Task:
Repeat each line of the data exactly as written.
[[ Exercise data open ]]
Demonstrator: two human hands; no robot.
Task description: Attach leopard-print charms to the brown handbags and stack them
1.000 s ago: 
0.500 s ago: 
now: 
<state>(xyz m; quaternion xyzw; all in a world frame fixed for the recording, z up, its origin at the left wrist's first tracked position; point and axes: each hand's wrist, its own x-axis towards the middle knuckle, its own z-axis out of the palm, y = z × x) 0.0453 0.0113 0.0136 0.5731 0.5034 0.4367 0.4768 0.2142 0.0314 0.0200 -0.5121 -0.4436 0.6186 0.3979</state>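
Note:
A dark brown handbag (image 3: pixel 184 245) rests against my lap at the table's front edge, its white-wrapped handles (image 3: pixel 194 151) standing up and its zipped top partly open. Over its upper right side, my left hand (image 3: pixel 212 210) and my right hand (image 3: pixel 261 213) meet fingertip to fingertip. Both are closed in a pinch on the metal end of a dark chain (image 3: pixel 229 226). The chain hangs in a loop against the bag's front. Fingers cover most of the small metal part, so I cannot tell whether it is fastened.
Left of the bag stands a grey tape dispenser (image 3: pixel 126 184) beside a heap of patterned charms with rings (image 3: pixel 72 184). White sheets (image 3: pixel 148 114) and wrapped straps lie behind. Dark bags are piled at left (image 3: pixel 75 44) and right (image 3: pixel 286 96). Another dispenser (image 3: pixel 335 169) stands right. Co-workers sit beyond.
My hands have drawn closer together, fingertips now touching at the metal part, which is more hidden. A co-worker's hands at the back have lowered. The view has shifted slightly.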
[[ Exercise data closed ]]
Task response:
Demonstrator: two human hands; no robot.
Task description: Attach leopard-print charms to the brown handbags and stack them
1.000 s ago: 
0.500 s ago: 
now: 
<state>(xyz m; quaternion xyzw; all in a world frame fixed for the recording, z up, its origin at the left wrist's first tracked position; point and axes: each hand's wrist, its own x-axis towards the middle knuckle, its own z-axis out of the palm, y = z × x) 0.0453 0.0113 0.0136 0.5731 0.5034 0.4367 0.4768 0.2142 0.0314 0.0200 -0.5121 -0.4436 0.6186 0.3979</state>
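Note:
A dark brown handbag (image 3: pixel 184 245) rests against my lap at the table's front edge, its white-wrapped handles (image 3: pixel 194 151) standing up and its zipped top partly open. Over its upper right side, my left hand (image 3: pixel 212 210) and my right hand (image 3: pixel 261 213) meet fingertip to fingertip. Both are closed in a pinch on the metal end of a dark chain (image 3: pixel 229 226). The chain hangs in a loop against the bag's front. Fingers cover most of the small metal part, so I cannot tell whether it is fastened.
Left of the bag stands a grey tape dispenser (image 3: pixel 126 184) beside a heap of patterned charms with rings (image 3: pixel 72 184). White sheets (image 3: pixel 148 114) and wrapped straps lie behind. Dark bags are piled at left (image 3: pixel 75 44) and right (image 3: pixel 286 96). Another dispenser (image 3: pixel 335 169) stands right. Co-workers sit beyond.
My hands have drawn closer together, fingertips now touching at the metal part, which is more hidden. A co-worker's hands at the back have lowered. The view has shifted slightly.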

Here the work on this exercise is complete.